- Problem requirements
After locating the line that contains "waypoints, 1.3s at" in the data below, set down exactly that line and each one after it through the line that contains "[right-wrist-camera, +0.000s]", and nothing more.

- Records from a data collection
○ ○ ○
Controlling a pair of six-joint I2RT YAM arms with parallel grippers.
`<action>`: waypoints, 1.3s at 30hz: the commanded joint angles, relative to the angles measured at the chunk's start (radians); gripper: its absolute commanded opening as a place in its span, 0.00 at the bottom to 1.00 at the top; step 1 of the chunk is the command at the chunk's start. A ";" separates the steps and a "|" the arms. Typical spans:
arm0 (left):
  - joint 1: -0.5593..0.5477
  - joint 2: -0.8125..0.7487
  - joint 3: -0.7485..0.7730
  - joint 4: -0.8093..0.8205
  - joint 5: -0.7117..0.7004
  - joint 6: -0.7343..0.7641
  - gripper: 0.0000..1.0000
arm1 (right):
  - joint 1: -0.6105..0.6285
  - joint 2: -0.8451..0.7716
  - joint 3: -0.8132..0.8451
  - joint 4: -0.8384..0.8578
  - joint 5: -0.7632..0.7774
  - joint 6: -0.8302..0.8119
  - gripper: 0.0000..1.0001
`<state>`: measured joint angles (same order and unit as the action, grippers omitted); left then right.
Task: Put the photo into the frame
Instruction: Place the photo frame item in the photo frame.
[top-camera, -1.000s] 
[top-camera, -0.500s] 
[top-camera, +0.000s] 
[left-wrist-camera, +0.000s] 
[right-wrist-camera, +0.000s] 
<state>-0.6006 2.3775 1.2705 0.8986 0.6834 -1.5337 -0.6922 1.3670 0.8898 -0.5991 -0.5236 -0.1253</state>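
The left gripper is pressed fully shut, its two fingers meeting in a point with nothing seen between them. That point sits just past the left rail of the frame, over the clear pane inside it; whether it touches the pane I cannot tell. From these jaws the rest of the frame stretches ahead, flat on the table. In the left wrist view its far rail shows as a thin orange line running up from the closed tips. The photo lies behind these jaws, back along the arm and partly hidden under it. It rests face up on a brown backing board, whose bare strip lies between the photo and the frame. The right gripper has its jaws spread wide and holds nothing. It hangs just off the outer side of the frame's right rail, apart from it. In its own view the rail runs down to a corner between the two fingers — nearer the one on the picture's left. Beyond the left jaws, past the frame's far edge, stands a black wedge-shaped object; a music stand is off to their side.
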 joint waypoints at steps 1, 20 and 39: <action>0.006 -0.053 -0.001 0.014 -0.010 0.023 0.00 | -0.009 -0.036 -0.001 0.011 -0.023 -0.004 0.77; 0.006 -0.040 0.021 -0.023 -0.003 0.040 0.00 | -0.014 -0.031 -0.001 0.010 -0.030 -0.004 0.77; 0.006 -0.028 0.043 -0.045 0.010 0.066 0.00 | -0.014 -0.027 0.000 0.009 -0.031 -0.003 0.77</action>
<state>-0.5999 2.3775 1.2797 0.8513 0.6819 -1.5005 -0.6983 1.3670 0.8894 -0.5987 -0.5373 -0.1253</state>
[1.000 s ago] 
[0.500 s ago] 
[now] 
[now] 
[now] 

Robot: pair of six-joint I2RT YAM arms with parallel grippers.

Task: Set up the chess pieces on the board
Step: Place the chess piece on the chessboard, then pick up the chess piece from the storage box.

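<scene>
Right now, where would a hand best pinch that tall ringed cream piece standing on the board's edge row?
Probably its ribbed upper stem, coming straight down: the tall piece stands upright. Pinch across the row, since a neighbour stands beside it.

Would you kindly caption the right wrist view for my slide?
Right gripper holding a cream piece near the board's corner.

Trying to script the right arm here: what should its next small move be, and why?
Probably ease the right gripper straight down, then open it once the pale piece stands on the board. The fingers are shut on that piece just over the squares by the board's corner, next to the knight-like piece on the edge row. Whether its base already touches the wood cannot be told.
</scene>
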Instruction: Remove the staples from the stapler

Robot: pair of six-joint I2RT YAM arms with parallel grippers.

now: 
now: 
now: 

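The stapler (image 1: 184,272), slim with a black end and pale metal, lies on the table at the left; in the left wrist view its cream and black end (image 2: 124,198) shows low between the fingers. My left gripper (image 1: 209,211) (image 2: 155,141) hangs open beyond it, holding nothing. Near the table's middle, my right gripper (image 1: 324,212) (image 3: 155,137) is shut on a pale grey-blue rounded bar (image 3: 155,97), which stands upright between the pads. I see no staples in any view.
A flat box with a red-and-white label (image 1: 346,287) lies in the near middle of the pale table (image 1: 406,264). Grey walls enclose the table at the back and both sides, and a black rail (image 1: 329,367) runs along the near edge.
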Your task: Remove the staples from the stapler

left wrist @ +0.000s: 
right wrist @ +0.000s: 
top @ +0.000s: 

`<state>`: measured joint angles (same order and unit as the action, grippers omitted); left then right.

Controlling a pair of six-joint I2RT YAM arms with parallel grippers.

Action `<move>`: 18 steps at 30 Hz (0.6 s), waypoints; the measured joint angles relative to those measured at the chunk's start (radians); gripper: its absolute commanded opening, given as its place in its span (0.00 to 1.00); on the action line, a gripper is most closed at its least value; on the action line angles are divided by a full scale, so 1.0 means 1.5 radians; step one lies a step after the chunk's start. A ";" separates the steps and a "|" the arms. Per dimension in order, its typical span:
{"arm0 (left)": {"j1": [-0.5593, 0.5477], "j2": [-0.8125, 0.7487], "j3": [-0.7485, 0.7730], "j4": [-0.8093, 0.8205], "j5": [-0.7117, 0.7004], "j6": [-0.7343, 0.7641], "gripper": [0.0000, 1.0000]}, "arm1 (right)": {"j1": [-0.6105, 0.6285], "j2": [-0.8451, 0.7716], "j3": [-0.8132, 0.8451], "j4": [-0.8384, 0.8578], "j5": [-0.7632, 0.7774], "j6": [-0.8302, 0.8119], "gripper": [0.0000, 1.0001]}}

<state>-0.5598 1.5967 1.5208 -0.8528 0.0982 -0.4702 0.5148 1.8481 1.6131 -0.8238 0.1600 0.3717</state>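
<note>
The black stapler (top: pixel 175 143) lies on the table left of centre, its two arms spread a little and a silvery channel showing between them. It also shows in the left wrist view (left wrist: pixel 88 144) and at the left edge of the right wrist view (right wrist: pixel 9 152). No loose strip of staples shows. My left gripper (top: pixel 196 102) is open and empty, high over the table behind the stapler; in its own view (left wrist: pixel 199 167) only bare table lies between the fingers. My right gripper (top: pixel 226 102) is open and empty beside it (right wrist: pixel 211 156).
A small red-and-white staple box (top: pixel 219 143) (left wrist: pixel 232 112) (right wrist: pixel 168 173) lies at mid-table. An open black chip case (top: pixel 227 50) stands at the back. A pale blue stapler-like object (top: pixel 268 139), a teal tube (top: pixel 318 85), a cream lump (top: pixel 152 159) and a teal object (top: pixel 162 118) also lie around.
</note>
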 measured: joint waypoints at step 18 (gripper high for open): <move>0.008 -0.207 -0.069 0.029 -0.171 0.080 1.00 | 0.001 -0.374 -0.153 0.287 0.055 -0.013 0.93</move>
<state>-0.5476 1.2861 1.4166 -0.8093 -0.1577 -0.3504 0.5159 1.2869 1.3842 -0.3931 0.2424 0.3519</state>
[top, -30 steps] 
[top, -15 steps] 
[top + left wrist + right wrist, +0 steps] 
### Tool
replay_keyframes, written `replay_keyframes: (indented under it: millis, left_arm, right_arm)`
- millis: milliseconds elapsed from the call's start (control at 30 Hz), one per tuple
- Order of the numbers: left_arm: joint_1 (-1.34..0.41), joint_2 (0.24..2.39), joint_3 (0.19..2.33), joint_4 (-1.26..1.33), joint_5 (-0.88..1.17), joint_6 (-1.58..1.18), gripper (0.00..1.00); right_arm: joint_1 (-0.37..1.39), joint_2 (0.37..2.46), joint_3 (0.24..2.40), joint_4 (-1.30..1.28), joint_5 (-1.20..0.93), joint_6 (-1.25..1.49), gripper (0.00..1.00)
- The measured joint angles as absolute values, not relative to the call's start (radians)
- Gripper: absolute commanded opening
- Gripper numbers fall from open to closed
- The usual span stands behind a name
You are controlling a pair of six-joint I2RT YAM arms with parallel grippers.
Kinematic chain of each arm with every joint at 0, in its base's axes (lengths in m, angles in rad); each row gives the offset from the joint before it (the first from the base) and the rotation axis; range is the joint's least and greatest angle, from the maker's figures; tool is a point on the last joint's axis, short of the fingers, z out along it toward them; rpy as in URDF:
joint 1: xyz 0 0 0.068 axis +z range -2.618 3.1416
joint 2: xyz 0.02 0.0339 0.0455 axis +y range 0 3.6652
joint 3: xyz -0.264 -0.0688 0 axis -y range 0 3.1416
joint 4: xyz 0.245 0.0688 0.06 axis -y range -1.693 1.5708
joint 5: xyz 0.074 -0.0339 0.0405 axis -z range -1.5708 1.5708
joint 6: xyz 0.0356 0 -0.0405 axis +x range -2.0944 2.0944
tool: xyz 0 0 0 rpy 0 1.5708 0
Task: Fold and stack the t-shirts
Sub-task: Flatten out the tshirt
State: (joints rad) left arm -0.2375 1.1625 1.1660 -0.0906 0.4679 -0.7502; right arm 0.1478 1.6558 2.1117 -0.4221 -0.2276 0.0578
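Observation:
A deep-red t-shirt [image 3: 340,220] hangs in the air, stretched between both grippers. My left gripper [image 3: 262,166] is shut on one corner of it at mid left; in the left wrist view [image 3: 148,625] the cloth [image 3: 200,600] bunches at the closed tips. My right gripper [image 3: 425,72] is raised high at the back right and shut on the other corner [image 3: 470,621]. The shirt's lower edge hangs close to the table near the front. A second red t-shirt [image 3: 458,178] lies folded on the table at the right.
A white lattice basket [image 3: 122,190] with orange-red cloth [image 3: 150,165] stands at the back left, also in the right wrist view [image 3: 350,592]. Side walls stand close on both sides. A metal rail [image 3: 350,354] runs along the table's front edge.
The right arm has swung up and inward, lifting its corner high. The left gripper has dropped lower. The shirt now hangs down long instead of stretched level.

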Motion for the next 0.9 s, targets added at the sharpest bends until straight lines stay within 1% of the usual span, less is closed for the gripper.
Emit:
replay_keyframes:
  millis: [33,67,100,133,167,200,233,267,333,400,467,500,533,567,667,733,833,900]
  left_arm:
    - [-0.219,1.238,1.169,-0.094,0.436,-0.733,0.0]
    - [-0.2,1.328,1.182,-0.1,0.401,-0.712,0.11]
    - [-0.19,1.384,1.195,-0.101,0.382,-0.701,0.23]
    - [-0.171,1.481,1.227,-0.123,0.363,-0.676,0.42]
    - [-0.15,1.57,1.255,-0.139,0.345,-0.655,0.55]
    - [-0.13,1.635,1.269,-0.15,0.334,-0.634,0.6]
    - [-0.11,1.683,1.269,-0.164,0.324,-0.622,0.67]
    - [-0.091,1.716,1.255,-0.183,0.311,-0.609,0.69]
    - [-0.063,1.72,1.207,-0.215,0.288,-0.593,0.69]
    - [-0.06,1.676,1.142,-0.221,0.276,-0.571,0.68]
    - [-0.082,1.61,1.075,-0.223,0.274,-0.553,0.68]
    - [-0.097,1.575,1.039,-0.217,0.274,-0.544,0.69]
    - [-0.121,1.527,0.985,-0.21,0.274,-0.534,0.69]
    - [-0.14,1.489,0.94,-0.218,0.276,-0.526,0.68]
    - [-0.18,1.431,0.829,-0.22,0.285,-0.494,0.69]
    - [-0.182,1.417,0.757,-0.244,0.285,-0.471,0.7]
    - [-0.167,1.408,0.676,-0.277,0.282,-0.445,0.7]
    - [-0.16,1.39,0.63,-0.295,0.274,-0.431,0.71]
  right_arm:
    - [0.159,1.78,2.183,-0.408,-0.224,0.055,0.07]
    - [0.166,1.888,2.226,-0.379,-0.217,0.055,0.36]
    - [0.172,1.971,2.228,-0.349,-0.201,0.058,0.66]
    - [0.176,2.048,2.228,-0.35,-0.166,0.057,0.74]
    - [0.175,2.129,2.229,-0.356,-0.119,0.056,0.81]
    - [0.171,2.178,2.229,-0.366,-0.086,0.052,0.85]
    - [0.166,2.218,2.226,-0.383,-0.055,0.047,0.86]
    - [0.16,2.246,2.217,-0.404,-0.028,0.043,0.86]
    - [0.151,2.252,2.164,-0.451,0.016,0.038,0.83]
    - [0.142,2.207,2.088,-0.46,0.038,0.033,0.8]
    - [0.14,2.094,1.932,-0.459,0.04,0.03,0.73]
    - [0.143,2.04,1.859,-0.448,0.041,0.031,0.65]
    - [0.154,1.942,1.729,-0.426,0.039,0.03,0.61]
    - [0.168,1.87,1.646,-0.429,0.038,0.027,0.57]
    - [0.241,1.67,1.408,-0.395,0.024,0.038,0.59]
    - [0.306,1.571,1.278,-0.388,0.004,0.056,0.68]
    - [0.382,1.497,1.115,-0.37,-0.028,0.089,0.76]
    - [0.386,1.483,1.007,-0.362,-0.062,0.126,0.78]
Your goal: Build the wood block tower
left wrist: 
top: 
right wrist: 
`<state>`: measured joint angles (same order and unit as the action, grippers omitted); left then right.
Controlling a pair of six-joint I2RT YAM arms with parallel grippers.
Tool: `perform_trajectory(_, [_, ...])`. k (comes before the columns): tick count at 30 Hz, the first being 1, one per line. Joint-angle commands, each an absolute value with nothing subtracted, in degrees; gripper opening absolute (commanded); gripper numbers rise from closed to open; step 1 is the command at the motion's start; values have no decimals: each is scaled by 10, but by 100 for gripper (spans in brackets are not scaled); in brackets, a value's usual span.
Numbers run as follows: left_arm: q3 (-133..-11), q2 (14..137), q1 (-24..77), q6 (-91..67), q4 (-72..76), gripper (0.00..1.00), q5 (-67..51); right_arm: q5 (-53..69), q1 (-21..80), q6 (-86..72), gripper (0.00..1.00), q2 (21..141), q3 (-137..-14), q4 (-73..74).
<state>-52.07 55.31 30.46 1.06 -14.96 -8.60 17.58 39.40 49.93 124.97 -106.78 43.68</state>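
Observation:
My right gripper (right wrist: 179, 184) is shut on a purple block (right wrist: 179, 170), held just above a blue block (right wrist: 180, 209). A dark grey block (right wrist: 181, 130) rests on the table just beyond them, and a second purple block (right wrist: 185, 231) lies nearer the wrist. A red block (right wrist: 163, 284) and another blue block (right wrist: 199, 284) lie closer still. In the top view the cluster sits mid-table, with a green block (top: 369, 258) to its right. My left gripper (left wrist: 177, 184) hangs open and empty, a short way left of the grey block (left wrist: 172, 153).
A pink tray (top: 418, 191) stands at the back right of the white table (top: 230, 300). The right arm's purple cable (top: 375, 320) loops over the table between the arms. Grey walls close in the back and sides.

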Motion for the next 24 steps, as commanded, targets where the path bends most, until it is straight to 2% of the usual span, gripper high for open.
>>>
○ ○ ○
- Solution to the exercise
`<action>`: waypoints, 1.3s at 30hz: the commanded joint angles, relative to the angles measured at the chunk's start (radians); gripper: its absolute commanded opening as a place in its span, 0.00 at the bottom to 1.00 at the top; step 1 of the chunk is the command at the chunk's start. A ";" separates the steps and a "|" the arms. Typical spans:
arm0 (left):
  - joint 1: -0.5593..0.5477
  - joint 2: -0.8125..0.7487
  - joint 3: -0.7485..0.7730
  - joint 4: -0.8093..0.8205
  - joint 5: -0.7117..0.7004
  - joint 6: -0.7343..0.7641
  - gripper: 0.0000..1.0000
arm1 (right):
  - joint 1: -0.6105..0.6285
  - joint 2: -0.8451..0.7716
  - joint 3: -0.8132..0.8451
  - joint 4: -0.8384..0.8578
  - joint 5: -0.7632..0.7774
  - joint 6: -0.8302..0.8119
  - gripper: 0.0000..1.0001
`<state>`: measured joint angles (same order and unit as the action, grippers omitted); left then right.
Task: Put the photo into the frame
Instruction: Place the photo frame item in the photo frame.
[top-camera, -1.000s] 
[top-camera, -0.500s] 
[top-camera, +0.000s] 
[left-wrist-camera, +0.000s] 
[right-wrist-camera, +0.000s] 

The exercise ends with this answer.